Her: Why would I say that?
Me: Because it’s the truth!

Drunkenly met the most beautiful girl at a bar, once.

I was walking in, she was walking out. She was also drunk and happened to be on a date. I was heading out to talk to one girl after spending the night with another.

Called the girl walking in my Ship-in-the-Night girl. After a while, I knew her name was Alison, but – long after we started dating – still teased her that the girl I met that night wasn’t her.

Not so much because I didn’t think that she was that girl, but because I wondered if she was my girl; if I were her fella.

If we were each other’s person.

Then, one September day, we told each other that we didn’t wanna be with anyone else.

Alison: You’ve finally accepted that I’m your Ship-in-the-Night Girl, huh?
Me: (nodding) Yes.

That was a great day. Probably one of the happiest days of my life.

A good friend of mine was given an opportunity to start his own gym and asked me my thoughts.

Told him, honestly, that he owed it to his future self to take his chances as they come.

I mean, that’s the thing with every facet of life, yeah?
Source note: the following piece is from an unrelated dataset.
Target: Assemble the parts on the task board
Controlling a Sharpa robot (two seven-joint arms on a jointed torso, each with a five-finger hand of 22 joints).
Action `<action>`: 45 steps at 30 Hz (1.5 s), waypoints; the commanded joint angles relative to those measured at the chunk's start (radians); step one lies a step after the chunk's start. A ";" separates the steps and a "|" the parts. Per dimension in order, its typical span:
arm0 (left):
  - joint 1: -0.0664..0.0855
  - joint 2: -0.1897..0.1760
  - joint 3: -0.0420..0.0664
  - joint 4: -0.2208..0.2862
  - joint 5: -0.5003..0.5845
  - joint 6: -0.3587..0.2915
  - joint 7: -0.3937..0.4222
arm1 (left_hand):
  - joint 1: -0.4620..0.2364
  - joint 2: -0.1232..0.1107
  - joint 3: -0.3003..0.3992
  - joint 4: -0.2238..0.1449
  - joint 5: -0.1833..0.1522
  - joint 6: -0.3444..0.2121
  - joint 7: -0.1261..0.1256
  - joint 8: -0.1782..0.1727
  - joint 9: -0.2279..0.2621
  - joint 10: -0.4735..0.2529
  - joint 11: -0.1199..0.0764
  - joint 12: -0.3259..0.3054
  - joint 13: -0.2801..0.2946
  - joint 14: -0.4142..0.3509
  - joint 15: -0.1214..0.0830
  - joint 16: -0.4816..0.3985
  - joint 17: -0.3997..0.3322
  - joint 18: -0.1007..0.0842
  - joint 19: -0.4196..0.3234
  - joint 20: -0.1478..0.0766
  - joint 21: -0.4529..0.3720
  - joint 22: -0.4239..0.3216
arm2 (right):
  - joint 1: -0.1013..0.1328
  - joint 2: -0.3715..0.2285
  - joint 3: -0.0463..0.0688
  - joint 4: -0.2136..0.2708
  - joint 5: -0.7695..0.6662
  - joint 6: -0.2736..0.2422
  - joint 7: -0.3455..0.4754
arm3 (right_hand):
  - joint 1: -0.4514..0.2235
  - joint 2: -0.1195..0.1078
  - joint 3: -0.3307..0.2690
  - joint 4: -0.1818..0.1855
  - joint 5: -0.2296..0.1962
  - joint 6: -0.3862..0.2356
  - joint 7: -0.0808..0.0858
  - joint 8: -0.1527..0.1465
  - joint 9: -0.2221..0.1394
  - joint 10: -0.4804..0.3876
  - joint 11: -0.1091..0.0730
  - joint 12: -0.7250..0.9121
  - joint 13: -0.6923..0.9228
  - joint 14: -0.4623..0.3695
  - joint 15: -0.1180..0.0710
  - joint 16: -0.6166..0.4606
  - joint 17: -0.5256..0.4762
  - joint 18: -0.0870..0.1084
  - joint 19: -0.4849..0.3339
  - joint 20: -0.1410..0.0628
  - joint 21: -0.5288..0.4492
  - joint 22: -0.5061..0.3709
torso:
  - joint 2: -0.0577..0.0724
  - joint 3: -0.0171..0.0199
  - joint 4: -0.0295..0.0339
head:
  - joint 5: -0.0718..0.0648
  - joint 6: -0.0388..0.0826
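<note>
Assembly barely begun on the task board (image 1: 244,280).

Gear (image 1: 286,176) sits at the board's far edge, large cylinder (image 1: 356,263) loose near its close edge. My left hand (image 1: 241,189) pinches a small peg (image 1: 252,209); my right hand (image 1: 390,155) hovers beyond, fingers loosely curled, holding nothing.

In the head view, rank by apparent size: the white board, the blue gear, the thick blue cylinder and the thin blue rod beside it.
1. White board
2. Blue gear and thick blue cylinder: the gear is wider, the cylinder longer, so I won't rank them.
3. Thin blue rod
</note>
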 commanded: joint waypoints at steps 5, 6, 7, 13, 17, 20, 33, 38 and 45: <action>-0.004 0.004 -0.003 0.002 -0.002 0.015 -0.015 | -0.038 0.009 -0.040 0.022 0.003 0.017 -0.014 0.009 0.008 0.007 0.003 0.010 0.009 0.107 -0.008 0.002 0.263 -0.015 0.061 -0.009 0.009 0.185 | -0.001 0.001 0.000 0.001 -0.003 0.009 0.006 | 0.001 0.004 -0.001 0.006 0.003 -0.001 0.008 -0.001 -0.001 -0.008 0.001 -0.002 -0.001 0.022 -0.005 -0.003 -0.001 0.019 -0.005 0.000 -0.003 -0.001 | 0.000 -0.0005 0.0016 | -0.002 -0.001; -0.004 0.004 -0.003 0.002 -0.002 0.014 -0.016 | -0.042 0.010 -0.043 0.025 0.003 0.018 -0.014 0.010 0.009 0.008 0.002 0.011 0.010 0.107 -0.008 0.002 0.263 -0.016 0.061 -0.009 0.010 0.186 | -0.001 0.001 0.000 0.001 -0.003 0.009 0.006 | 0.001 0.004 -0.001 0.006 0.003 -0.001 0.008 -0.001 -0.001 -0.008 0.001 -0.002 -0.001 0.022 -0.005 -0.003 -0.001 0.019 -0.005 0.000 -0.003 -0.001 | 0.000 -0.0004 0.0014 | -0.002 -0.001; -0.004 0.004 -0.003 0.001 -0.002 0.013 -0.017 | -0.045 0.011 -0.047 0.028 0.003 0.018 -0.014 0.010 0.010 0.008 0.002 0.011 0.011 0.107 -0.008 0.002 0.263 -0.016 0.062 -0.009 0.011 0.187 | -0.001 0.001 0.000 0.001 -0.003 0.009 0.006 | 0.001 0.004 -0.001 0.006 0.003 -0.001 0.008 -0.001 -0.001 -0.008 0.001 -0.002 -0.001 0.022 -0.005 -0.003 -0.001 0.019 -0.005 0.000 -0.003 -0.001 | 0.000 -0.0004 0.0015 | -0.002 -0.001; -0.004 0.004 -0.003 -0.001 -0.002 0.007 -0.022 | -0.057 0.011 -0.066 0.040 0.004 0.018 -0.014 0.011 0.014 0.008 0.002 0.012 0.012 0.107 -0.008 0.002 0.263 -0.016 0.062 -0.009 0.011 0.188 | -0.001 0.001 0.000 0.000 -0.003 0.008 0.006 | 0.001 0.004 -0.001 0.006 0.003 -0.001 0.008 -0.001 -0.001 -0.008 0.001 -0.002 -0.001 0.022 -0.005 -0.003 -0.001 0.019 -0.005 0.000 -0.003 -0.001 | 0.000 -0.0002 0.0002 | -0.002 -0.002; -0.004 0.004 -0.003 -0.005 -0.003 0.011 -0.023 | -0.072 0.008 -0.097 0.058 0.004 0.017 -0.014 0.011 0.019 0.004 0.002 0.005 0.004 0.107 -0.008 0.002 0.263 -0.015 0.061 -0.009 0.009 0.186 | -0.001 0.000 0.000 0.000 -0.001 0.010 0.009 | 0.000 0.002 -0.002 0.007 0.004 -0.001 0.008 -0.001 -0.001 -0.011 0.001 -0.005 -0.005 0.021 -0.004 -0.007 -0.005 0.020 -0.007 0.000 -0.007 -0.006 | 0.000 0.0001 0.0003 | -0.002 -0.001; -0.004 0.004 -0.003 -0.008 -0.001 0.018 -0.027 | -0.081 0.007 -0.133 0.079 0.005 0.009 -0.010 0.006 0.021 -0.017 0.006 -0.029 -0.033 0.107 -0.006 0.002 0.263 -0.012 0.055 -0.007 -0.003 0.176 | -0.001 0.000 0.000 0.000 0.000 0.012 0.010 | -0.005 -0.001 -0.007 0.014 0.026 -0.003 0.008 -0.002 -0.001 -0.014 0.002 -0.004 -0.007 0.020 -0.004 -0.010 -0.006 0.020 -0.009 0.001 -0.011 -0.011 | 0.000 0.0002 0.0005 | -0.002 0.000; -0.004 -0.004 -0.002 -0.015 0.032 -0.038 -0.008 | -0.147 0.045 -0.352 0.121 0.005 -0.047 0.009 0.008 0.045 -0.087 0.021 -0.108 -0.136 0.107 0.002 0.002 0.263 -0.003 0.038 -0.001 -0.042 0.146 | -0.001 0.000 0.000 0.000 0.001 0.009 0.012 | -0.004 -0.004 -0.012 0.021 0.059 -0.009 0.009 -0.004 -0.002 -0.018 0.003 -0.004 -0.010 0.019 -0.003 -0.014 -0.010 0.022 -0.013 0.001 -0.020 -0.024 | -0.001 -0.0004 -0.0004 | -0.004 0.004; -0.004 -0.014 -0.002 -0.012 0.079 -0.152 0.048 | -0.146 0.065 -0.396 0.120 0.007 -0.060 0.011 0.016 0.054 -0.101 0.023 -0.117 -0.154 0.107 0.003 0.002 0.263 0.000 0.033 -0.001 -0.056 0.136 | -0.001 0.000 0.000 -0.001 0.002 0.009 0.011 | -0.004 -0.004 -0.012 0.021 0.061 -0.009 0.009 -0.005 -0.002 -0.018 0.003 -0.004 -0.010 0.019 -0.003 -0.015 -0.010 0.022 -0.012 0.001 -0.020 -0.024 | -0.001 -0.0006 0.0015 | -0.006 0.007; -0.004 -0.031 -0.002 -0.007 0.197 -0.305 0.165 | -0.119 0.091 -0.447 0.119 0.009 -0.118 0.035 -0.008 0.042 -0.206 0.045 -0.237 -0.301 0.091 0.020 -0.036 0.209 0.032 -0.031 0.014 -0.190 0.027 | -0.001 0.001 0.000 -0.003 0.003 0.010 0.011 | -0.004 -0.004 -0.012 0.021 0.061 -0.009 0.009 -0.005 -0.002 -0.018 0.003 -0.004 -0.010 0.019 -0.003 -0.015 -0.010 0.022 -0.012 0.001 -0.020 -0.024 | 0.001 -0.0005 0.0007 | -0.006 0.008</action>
You’re presented with an opportunity and you have to decide whether to stay with the devil you know or push all that doubt to the side of your mouth,  shut up, and take your chances.

When Alison met me that night, my business was failing. A family friend stole most of my money. Was drinking and womanizing way too much.

And yet she saw something in me that made her take a chance on me.

She believed me when I told her I was looking for her all those years. While it was the truth, I can see how that might be a hard thing to accept with a fella like me.

I admit that in my sleepless nights, I worried she’d wake up one day and realize she’d made a terrible mistake.

But she never did.

She’s been gone only a year and I’m already in another relationship. Can’t express how guilty that makes me feel. But she’d want what was best for me and the boy.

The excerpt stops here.